▶ ABOUT THIS TASK
Whenever a line of the material contains the string "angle", it should be copied.
*** PROVIDED RECORDS Section Begins ***
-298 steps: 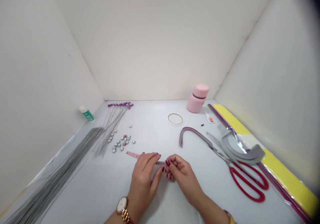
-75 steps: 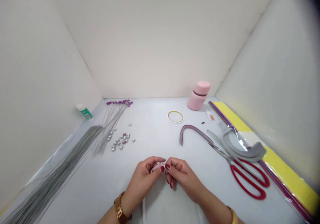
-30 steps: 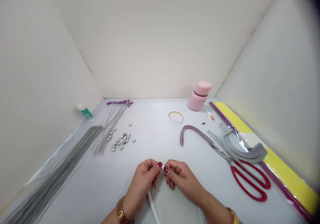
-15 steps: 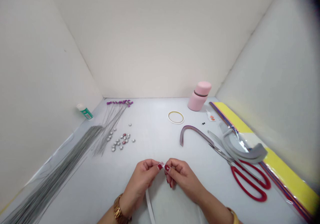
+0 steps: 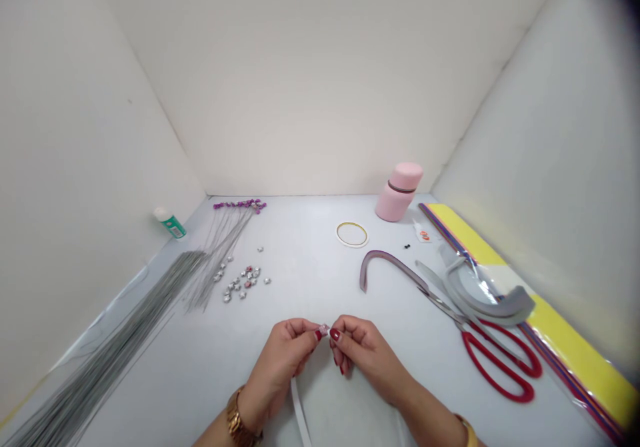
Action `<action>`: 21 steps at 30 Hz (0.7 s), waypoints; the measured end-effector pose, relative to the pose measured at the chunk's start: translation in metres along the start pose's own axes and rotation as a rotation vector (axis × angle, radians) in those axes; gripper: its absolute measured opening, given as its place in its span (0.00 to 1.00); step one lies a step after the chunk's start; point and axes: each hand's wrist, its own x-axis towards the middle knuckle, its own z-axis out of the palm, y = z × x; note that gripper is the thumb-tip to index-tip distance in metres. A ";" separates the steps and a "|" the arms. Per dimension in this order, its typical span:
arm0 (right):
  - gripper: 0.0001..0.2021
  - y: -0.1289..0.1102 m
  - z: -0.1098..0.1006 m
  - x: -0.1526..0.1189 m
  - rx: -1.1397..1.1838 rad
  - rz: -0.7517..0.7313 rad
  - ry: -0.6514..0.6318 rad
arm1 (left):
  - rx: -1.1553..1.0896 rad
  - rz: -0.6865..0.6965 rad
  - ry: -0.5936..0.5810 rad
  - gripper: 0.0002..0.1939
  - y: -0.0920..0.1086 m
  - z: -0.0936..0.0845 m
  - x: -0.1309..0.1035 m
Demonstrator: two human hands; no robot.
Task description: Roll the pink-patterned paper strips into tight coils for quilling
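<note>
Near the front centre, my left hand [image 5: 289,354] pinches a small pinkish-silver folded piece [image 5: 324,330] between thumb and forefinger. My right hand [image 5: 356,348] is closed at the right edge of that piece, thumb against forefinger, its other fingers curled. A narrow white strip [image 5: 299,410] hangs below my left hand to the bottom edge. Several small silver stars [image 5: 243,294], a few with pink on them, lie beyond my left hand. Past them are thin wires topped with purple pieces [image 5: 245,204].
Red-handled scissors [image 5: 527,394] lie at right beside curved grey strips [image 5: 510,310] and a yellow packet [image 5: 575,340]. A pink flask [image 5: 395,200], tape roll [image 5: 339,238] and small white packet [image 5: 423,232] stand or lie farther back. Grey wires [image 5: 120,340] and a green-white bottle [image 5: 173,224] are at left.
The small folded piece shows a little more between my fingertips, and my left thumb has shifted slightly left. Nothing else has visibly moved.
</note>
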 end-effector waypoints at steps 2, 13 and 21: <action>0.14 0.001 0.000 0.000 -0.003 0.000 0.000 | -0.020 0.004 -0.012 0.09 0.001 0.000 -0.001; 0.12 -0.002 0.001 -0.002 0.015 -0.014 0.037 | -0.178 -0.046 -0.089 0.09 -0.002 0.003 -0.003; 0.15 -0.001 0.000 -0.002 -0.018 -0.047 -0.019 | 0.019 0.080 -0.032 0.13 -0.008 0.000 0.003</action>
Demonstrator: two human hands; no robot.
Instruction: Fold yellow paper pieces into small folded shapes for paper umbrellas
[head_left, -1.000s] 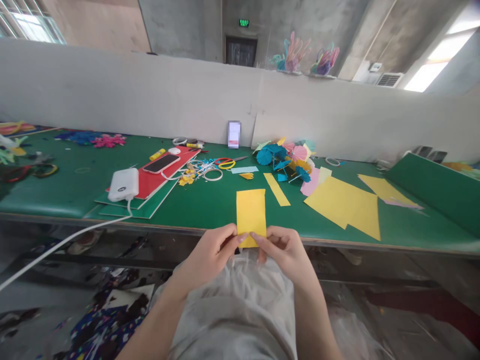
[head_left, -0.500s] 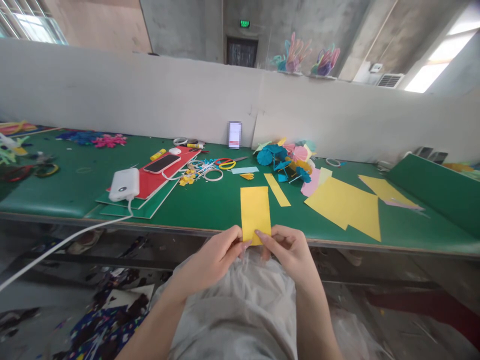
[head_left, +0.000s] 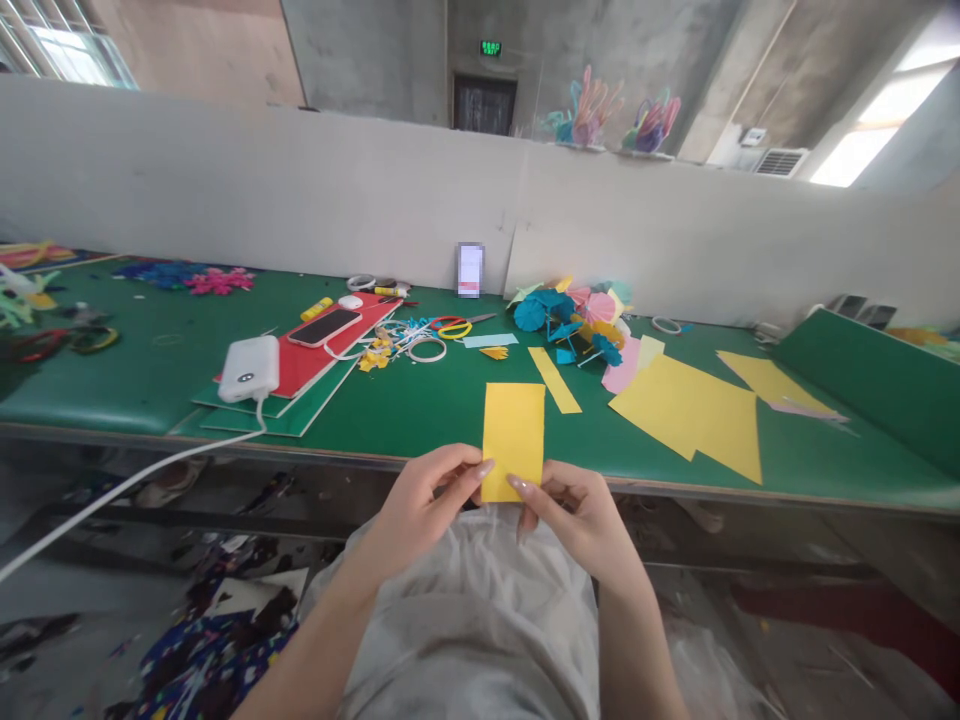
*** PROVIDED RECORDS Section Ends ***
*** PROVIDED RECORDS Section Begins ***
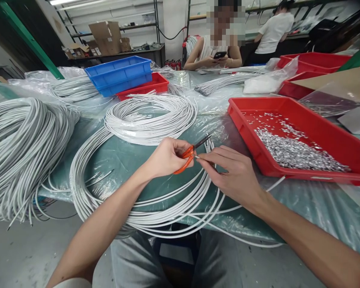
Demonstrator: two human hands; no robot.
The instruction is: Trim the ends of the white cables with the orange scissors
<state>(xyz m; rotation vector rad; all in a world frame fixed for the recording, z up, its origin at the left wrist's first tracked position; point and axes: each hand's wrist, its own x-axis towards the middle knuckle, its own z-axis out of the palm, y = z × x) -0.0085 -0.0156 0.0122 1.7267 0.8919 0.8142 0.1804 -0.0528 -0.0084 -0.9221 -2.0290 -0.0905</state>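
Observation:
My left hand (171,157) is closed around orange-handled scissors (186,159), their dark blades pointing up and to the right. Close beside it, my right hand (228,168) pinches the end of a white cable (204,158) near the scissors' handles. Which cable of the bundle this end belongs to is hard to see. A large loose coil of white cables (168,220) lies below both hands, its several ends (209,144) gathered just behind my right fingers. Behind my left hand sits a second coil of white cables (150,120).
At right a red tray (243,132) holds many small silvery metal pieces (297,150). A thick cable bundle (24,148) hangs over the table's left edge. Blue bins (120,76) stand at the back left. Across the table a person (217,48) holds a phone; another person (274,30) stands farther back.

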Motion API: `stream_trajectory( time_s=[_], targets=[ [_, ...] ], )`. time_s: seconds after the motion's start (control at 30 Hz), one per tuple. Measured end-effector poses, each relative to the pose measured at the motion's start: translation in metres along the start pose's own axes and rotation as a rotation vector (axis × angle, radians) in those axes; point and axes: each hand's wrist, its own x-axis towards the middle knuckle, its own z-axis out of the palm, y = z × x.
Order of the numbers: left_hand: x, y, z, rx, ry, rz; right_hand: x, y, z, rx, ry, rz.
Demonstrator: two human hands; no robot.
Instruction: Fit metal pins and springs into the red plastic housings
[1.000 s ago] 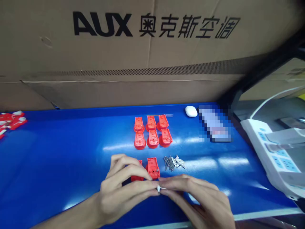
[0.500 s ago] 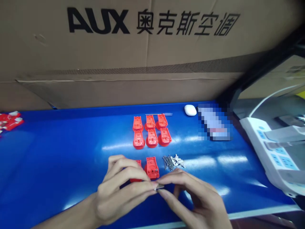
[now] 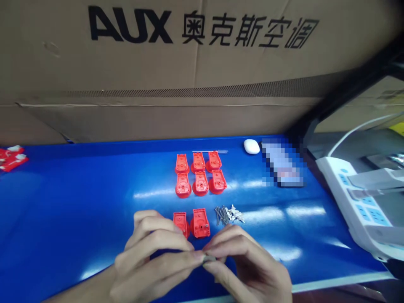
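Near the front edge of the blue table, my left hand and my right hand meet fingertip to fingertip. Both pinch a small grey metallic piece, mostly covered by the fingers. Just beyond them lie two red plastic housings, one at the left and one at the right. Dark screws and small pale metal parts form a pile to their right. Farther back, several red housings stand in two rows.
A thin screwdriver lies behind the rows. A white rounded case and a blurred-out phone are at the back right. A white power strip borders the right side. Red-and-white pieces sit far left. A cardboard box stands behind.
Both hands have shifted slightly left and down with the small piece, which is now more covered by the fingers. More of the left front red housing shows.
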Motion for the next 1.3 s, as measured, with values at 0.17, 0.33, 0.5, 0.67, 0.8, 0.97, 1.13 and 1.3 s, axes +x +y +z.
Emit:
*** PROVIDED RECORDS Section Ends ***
▶ EXERCISE RESULT
Action `<action>`: 21 steps at 30 Hz (0.7 s), waypoints; the measured end-effector pose, relative to the pose measured at the chunk's start: translation in metres along the start pose's own axes and rotation as a rotation vector (axis × angle, radians) in those axes; gripper: its absolute measured opening, given as its place in its span (0.00 to 1.00); step one lies a step after the chunk's start; point and axes: each hand's wrist, its own x-axis towards the middle knuckle, its own z-axis out of the palm, y = z × x; note that gripper is the thumb-tip to index-tip distance in metres. A ";" separates the steps and a "|" the arms. Per dimension in this order, its typical span:
Motion API: `stream_trajectory( time_s=[_], targets=[ [_, ...] ], )`. time_s: seconds after the motion's start (control at 30 Hz), one per tuple. Measured end-effector poses, each relative to the pose measured at the motion's start: translation in metres along the start pose's own axes and rotation as a rotation vector (axis × angle, radians) in those axes; point and axes: each hand's wrist, its own x-axis towards the middle knuckle, its own z-axis out of the palm, y = z × x.

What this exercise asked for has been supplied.